The other night I got into one of those internet “black holes” where you endlessly click from one link on a site to the next. Somewhere along the way, I came across this post from J. Cecil’s Progressive Catholic Reflections (a seemingly defunct blog) in which the author offers some defenses of the existence of God from well established philosophers with some commentary on the weaknesses of the arguments. It was brief, but still fascinating. One thing that caught my attention was the section from Thomas Aquinas’s Summa Theologiae. I read this section of the Summa when I was exploring Catholicism, and I thought of it then as a pretty solid defense of the existence of God. Of course, I was coming at it from the assumption that God exists. Here’s the passage:
The first and more manifest way is the argument from motion. It is certain, and evident to our senses, that in the world some things are in motion. Now whatever is in motion is put in motion by another, for nothing can be in motion except it is in potentiality to that towards which it is in motion; whereas a thing moves inasmuch as it is in act. For motion is nothing else than the reduction of something from potentiality to actuality. But nothing can be reduced from potentiality to actuality, except by something in a state of actuality. Thus that which is actually hot, as fire, makes wood, which is potentially hot, to be actually hot, and thereby moves and changes it. Now it is not possible that the same thing should be at once in actuality and potentiality in the same respect, but only in different respects. For what is actually hot cannot simultaneously be potentially hot; but it is simultaneously potentially cold. It is therefore impossible that in the same respect and in the same way a thing should be both mover and moved, i.e. that it should move itself. Therefore, whatever is in motion must be put in motion by another. If that by which it is put in motion be itself put in motion, then this also must needs be put in motion by another, and that by another again. But this cannot go on to infinity, because then there would be no first mover, and, consequently, no other mover; seeing that subsequent movers move only inasmuch as they are put in motion by the first mover; as the staff moves only because it is put in motion by the hand. Therefore it is necessary to arrive at a first mover, put in motion by no other; and this everyone understands to be God.
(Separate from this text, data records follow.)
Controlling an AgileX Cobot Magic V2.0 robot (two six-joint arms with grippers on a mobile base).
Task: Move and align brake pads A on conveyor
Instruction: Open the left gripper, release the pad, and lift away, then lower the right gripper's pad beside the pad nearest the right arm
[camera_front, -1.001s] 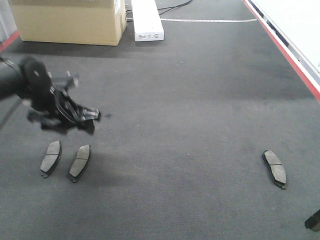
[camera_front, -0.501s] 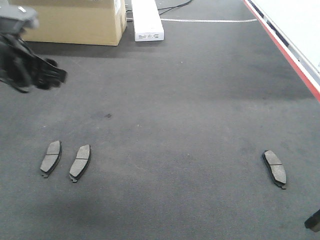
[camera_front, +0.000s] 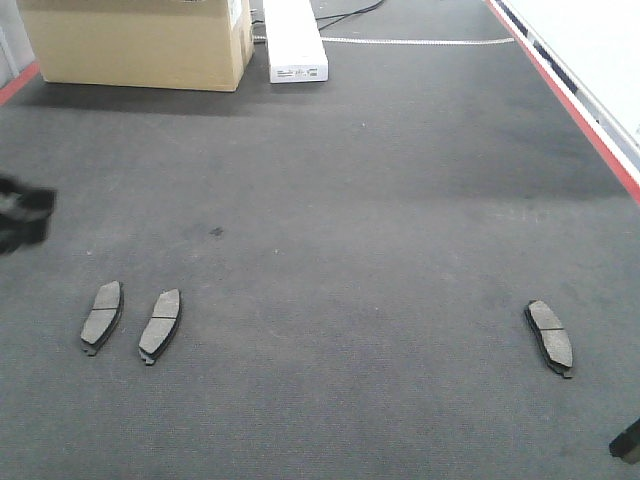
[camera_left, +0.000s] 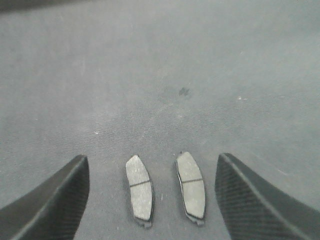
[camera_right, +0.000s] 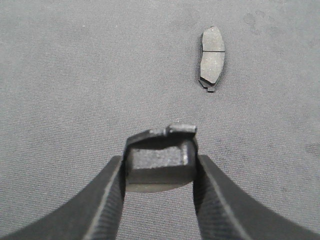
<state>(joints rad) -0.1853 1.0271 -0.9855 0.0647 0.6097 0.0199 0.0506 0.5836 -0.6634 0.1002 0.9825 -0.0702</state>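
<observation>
Count, front view: three brake pads lying on the belt (camera_front: 380, 200), two as a pair at left (camera_front: 103, 313) (camera_front: 160, 321), one alone at right (camera_front: 549, 335). Right wrist view: a fourth pad (camera_right: 159, 165) gripped between the two fingers of the right gripper (camera_right: 160, 175). Total pads: four. Grippers: two, the left gripper (camera_left: 150, 200) with two fingers spread wide. At the far end: one cardboard box (camera_front: 140, 40), one white box (camera_front: 293, 38). Red edge strips: two visible.
</observation>
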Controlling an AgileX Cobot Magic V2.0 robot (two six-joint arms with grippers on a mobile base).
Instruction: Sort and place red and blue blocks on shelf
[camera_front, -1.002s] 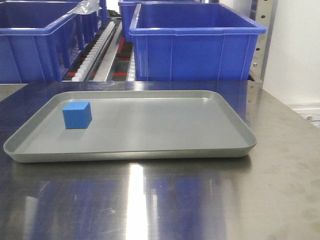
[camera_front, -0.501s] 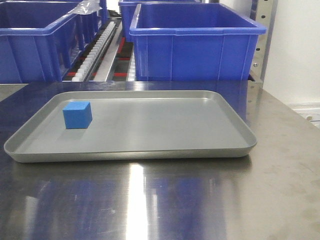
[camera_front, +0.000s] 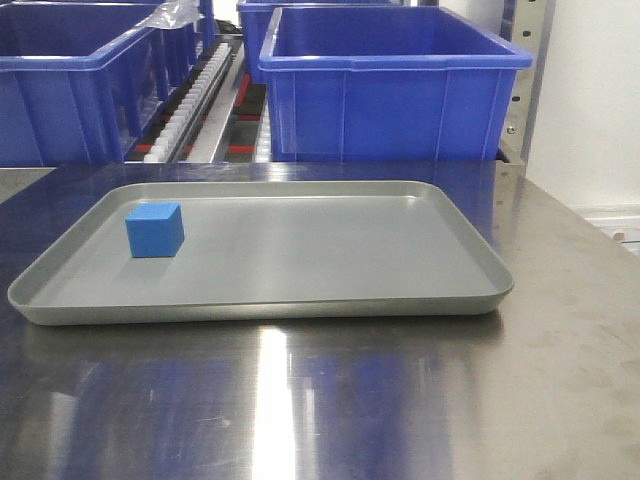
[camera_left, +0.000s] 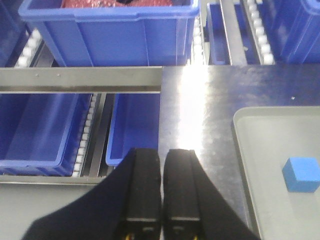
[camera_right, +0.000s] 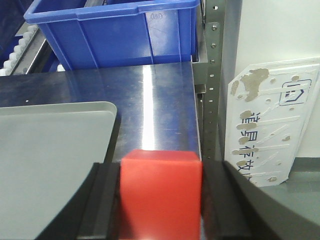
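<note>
Front view: a grey rimmed tray (camera_front: 260, 312) lies on the steel worktop (camera_front: 400, 400). The blue block (camera_front: 155, 230) sits flat in the tray's left part, near the left rim, with nothing touching it. Behind the worktop a right-hand bin (camera_front: 390, 100) and a left-hand bin (camera_front: 60, 100), both dark blue, flank the shelf's white roller tracks (camera_front: 195, 95). Their insides are hidden from here, and neither arm appears. The left wrist view adds the shelf crossbar (camera_left: 80, 80), brushed metal with two small screws. It also adds an upper bin (camera_left: 110, 40) holding something reddish, not identifiable. The left end effector (camera_left: 161, 157) has its fingers pressed together with nothing between them. It lines up with the worktop's left edge, well apart from the blue block. Only the right wrist view shows the red block (camera_right: 161, 185), clamped between the pads of the right end effector (camera_right: 161, 200), near the tray's right corner. A perforated steel upright (camera_right: 214, 75) stands at the worktop's right edge, with a scuffed white sign (camera_right: 265, 120) beyond it.
</note>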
I’m completely with Aquinas, with his quite reasoned and scientific description of motion, until the last sentence, which seems to jump from a description of motion to, “Therefore God,” without any transition or explanation as to what God is and how God fits into this idea of motion. The argument is a more intelligent version of what we hear from people we know, which is essentially, “I don’t understand that, so it must be God,” which is no argument at all. And, on a more intellectual level, that’s what all arguments for God’s existence come down to – “Well, if it can’t be explained, it must be God.”
From my (albeit limited) experience, explanation for why one believes in God boils down to either 1) “God of the gaps” argument, or 2) personal experience. “God of the gaps” argument relies heavily on granted assumptions, and I’m not going to get into that. But, when it comes to personal experience, I don’t like to tell someone that their perceived experience is wrong. I wasn’t there, I can’t say. We all have experiences that we perceive to have happened a certain way that may or may not have actually happened that way. We all have our narrative. And, I’m not going to tell someone that their narrative is wrong, because their narrative is (generally) unfalsifiable.
Here’s the thing – those experiences are subjective and others have experienced things to the contrary. So, it becomes a problem when “Because I feel God is real,” (or “because I can’t explain the gaps”) is extrapolated to “thus God is real,” which is then further extrapolated to “therefore my flavor of Christianity is true,” and further to “which means my flavor of Christianity’s moral codes are from God and thus true,” to finally “therefore those moral codes are applicable to everyone.” Extrapolating personal experiences or lack of knowledge into moral codes that should be propagated universally is repressive. For example, sex and alcohol have generally been positive forces in my life (with a handful of exceptions), and some Christians have problems with one or both of these – and to limit my access to, or ability to safely participate in, these two things holds me back from fully experiencing the truths I find in humanity. Additionally, for others sex and/or alcohol are problematic for them – and it would be just as harmful for me to say that because of my own experience, they should freely partake in those activities because it’s universally positive.
Is there a legitimate, red herring-free argument for the existence of God? No. But, I would never suggest that people can’t personally believe God fills the gaps of the unknowns, or try to take away their personal experiences. But, to have such a large group of people using those subjective beliefs and experiences to try to control other people should not be acceptable in the 21st Century.